At 0ft distance, I was able pull 64.57 Mbps download and 57.52 Mbps upload. After 15ft the transfer speed pattern was same as 2.4 GHz. Only difference is ping. Which skyrocketed to whopping 77ms at gateway. The signal got rocky too.

Typical Wi-Fi routers have a nasty habit of hanging, restarting under load. This load can be from utorrent, high transfer speed or too many concurrent clients. Also there are some culprit handheld devices which used to make problems. Like the iPad Air. Recently an Xperia T of my cousin started to create problem. Every morning, I have to restart my TP-Link because it crashed over the night.

Xiaomi router on the other hand, didn’t hang or crash once in the last 2 months. It provided rock-solid performance. My parents were happy because they could easily watch YouTube videos, browse Facebook and use viber/skype with my sister in abroad.


Conclusion: Xiaomi Mi router Mini is obviously a bang for the bucks in terms of performance. Despite being AC1200 router, the LAN & WAN ports are 100Mbps which can be downside for some enthusiast who are connected to a gigabit backbone.

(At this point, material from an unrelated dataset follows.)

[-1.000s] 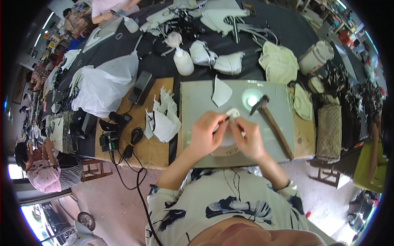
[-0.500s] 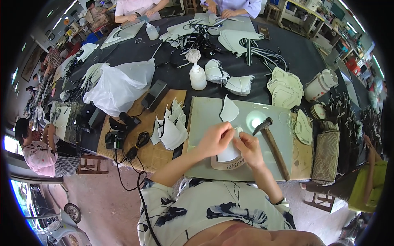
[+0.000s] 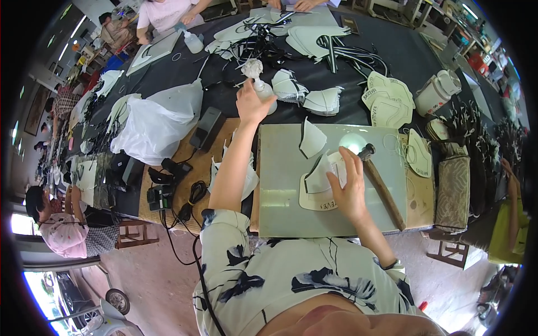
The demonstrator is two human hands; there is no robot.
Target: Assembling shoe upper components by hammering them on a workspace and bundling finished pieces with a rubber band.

Another downside is that it has only 2 LAN ports. For some people, this can be a bummer. Also, Xiaomi doesn’t include any Ethernet cable.

The previous firmware was a total disgrace. When I first booted the router, I faced so many difficulties that I was compelled to stop. The Chinese manual didn’t help me at all. Most of the routers use as the IP for control panel. Surprisingly, this router uses as the LAN IP which I had to find by decoding the user manual written in Chinese. The original review which was based on the 0.7x firmware was not favorable. The setup phase was less user-friendly and the settings were confusing.

The update UI with the new firmware looks sleek. The setup phase is user-friendly. You can easily set it up by using some common sense. The device performed quiet then any of the device I used in this price range. I know the updated UI even though much more user friendly because of the language but good news is you can install any other DWRT or OpernWRT ROM in it. It works fine still. (For analysis on that wait for another review! ). This is the best bargain you can get at this price range and Xiaomi has done quite well for that. If you know what you are doing and want a superfast and efficient Wi-Fi then this device is for you!

You can get the device in Bangladesh via GadgetGang7!

Comments (5)
Add Comment
  • Martin

    Where is the review for installing OpenWRT?
    This one was very helpful.

    • Sazid Hossain Banna

      The review/tutorial for OpenWRT is in the process. I am busy with my thesis. Hence the delay

  • Dan

    Enjoyed reading your review on the Xiaomi Mini Router. Perhaps, you should do a comparison in signal range between this router and others within similar category.

    • Sazid Hossain Banna

      I would love to do that. But it totally depends on vendors providing me the routers to do a comparison review.